Patsy Ann "Pat" Danner (born January 13, 1934,  Louisville, Kentucky) is an American politician. She formerly represented the Missouri's 6th congressional district in the United States House of Representatives as a Democrat.

Education and background
Danner grew up in Bevier, Missouri; her maternal grandparents emigrated from Lebanon in the first decade of the 20th century. She attended public schools and graduated from Northwest Missouri State University cum laude with a BA in political science. Following graduation, Danner worked as district administrator to Congressman Jerry Litton. She was appointed to a sub-cabinet position in the Carter administration.

Political career
Congressman Litton vacated his seat to run for the United States Senate in 1976, and Danner filed in the race to replace him.
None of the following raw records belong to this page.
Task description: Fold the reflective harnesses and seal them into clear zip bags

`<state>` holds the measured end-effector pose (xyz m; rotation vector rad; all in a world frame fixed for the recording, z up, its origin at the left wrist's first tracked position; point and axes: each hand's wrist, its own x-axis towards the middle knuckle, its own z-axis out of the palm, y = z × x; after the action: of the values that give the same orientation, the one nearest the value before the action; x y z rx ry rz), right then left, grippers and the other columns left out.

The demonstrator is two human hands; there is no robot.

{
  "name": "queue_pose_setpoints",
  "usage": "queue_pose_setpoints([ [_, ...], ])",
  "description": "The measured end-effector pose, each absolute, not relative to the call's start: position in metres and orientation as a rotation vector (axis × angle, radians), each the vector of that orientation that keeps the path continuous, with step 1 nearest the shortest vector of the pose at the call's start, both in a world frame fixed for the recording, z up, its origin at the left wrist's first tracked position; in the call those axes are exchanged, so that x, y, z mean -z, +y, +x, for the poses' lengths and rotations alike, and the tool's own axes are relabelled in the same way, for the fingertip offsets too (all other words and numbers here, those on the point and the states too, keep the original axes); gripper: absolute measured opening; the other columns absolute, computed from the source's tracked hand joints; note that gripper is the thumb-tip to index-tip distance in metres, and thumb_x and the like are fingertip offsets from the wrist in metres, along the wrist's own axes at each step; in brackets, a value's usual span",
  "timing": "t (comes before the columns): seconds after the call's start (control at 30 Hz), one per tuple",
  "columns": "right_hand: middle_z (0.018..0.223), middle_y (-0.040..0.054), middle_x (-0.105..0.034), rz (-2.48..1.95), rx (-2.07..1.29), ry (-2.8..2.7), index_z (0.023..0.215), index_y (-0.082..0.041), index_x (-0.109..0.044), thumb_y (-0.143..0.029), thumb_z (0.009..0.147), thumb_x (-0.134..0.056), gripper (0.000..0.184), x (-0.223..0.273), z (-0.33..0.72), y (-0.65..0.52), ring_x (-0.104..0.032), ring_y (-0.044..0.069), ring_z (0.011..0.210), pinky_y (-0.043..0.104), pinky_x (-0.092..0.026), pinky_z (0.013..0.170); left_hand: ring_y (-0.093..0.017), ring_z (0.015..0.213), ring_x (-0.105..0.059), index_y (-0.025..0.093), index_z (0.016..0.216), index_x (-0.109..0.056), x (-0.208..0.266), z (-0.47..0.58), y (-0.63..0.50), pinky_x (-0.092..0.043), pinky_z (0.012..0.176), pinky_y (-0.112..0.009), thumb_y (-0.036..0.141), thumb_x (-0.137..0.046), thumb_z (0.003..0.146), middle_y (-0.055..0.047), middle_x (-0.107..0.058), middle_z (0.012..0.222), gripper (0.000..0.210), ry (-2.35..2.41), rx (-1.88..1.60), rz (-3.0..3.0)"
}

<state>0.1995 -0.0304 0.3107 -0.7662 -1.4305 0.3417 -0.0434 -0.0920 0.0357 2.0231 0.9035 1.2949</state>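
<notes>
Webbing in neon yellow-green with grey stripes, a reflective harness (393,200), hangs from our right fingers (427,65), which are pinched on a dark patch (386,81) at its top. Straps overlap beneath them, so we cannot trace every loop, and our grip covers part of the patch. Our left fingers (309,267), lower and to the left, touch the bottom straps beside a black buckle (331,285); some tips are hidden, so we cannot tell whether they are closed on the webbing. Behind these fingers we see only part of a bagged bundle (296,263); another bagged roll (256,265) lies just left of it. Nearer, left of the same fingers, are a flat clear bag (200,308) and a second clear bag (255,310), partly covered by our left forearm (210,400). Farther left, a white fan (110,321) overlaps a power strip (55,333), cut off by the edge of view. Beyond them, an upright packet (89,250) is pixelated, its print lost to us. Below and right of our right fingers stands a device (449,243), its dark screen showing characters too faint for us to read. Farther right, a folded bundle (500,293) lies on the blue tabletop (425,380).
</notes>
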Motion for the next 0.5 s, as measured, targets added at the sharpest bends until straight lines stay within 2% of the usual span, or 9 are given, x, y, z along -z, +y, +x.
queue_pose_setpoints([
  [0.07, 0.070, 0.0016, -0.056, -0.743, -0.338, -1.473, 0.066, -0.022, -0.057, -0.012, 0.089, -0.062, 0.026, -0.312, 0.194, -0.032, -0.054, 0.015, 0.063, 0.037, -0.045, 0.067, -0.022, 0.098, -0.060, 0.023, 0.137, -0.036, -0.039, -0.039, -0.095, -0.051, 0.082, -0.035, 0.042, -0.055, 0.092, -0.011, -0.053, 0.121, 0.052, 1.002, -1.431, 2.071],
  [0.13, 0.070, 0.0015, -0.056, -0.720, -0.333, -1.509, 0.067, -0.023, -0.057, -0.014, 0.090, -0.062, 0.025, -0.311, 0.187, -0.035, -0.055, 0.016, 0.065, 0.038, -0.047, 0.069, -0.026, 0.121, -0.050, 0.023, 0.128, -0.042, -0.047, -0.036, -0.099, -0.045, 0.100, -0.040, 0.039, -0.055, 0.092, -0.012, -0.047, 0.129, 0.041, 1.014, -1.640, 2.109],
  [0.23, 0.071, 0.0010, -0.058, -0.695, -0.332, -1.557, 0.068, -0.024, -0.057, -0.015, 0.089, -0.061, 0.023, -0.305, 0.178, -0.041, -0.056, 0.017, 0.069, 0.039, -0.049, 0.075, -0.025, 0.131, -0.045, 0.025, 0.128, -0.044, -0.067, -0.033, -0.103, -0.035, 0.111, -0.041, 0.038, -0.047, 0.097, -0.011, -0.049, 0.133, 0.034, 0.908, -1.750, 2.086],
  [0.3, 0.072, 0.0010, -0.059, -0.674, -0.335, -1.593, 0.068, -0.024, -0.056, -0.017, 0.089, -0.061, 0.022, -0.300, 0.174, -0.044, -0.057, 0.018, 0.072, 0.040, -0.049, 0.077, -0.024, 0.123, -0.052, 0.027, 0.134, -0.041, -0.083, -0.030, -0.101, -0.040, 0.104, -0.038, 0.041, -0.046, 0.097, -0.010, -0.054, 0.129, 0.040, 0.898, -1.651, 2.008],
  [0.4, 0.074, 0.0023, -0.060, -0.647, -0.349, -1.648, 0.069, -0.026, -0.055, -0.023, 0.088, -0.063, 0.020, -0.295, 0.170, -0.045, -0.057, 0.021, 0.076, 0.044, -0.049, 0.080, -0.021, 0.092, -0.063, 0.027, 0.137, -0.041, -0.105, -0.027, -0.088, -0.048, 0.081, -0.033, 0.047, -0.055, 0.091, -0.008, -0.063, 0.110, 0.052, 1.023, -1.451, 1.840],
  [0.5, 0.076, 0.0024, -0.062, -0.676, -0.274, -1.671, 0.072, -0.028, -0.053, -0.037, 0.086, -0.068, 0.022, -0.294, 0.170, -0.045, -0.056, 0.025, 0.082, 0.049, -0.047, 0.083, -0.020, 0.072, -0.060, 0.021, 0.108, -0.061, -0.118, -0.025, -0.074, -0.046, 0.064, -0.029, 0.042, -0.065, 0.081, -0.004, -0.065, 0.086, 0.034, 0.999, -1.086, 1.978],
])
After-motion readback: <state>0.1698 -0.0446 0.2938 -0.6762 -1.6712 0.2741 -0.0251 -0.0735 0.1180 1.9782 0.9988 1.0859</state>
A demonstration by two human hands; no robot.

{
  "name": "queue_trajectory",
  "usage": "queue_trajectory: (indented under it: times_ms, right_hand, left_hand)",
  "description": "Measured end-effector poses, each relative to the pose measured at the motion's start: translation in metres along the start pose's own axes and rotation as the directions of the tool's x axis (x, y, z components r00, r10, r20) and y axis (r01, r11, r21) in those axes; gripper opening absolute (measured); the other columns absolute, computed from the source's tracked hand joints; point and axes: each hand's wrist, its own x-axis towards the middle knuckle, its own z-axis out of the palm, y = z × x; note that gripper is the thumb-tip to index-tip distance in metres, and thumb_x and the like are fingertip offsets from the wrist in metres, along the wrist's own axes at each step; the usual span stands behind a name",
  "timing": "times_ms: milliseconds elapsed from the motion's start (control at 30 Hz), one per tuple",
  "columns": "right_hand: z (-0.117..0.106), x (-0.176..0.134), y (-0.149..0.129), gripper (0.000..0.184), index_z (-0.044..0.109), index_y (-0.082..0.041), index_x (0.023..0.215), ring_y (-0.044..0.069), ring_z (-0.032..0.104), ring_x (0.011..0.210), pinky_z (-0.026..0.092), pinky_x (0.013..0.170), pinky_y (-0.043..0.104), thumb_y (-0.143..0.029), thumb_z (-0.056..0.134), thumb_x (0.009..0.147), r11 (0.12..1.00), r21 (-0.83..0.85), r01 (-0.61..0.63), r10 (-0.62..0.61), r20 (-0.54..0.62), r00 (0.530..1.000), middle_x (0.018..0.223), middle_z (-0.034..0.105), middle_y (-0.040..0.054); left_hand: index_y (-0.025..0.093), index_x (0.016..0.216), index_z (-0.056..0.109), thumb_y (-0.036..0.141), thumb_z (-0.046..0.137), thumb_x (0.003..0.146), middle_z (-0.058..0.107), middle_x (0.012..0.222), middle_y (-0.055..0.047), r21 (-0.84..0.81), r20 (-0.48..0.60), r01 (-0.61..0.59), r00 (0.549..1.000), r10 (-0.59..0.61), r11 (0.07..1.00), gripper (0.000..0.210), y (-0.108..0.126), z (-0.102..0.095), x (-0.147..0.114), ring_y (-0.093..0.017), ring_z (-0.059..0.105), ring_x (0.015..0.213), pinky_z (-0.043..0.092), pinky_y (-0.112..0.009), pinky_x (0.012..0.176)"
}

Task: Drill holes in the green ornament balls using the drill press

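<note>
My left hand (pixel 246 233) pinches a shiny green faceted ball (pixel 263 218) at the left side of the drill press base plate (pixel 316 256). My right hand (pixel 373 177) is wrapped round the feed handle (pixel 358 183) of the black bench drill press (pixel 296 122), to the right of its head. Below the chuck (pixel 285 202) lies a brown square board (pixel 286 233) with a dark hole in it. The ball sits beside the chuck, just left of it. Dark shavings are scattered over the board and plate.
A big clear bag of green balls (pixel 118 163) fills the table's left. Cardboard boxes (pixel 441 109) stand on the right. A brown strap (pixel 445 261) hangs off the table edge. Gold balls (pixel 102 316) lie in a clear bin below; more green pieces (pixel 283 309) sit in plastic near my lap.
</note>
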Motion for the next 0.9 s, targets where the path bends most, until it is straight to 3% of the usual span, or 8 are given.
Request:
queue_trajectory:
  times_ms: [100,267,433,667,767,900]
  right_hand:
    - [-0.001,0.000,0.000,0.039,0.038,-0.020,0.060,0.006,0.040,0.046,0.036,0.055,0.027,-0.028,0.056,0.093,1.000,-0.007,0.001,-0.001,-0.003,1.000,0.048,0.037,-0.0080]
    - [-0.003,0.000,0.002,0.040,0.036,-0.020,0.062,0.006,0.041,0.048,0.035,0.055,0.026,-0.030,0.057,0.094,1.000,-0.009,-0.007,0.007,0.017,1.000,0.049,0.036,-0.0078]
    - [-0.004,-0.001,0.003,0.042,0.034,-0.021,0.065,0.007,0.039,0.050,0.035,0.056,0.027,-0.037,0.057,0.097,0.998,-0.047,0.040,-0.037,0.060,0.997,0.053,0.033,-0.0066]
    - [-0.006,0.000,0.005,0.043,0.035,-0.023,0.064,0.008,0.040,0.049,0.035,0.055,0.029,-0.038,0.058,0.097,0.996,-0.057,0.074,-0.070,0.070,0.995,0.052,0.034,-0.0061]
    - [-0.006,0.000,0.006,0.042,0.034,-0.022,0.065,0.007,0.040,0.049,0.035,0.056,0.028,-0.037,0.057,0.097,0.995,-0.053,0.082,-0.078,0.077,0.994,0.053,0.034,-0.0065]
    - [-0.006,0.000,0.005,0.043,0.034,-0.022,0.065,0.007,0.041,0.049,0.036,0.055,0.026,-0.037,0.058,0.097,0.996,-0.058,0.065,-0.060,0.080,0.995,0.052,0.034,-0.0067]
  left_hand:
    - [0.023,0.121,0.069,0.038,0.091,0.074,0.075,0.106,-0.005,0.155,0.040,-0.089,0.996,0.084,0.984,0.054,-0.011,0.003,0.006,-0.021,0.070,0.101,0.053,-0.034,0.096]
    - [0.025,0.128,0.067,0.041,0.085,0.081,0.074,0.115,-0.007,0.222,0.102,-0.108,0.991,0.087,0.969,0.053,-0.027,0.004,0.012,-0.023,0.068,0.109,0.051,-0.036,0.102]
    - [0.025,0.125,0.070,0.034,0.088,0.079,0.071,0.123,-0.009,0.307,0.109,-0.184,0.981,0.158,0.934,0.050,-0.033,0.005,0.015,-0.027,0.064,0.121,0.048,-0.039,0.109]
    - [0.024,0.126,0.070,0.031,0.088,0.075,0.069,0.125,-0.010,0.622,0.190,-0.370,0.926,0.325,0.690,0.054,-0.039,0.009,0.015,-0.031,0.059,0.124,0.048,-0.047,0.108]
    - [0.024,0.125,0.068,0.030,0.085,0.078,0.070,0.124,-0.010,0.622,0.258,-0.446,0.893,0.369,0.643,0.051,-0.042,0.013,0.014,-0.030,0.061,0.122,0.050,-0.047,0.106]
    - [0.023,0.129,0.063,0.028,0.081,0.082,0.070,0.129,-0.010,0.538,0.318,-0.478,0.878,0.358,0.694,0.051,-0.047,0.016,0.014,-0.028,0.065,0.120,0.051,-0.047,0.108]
Danner was defeated in the August 1976, Democratic primary by Morgan Maxfield, who was himself defeated in November by Republican state Representative Tom Coleman. In 1982, Danner was elected to the Missouri State Senate, and was re-elected in 1986 and 1990. In 1992, Danner successfully ran for Congress, defeating the incumbent Coleman in an upset. Danner was re-elected to the House in 1994, 1996, and 1998.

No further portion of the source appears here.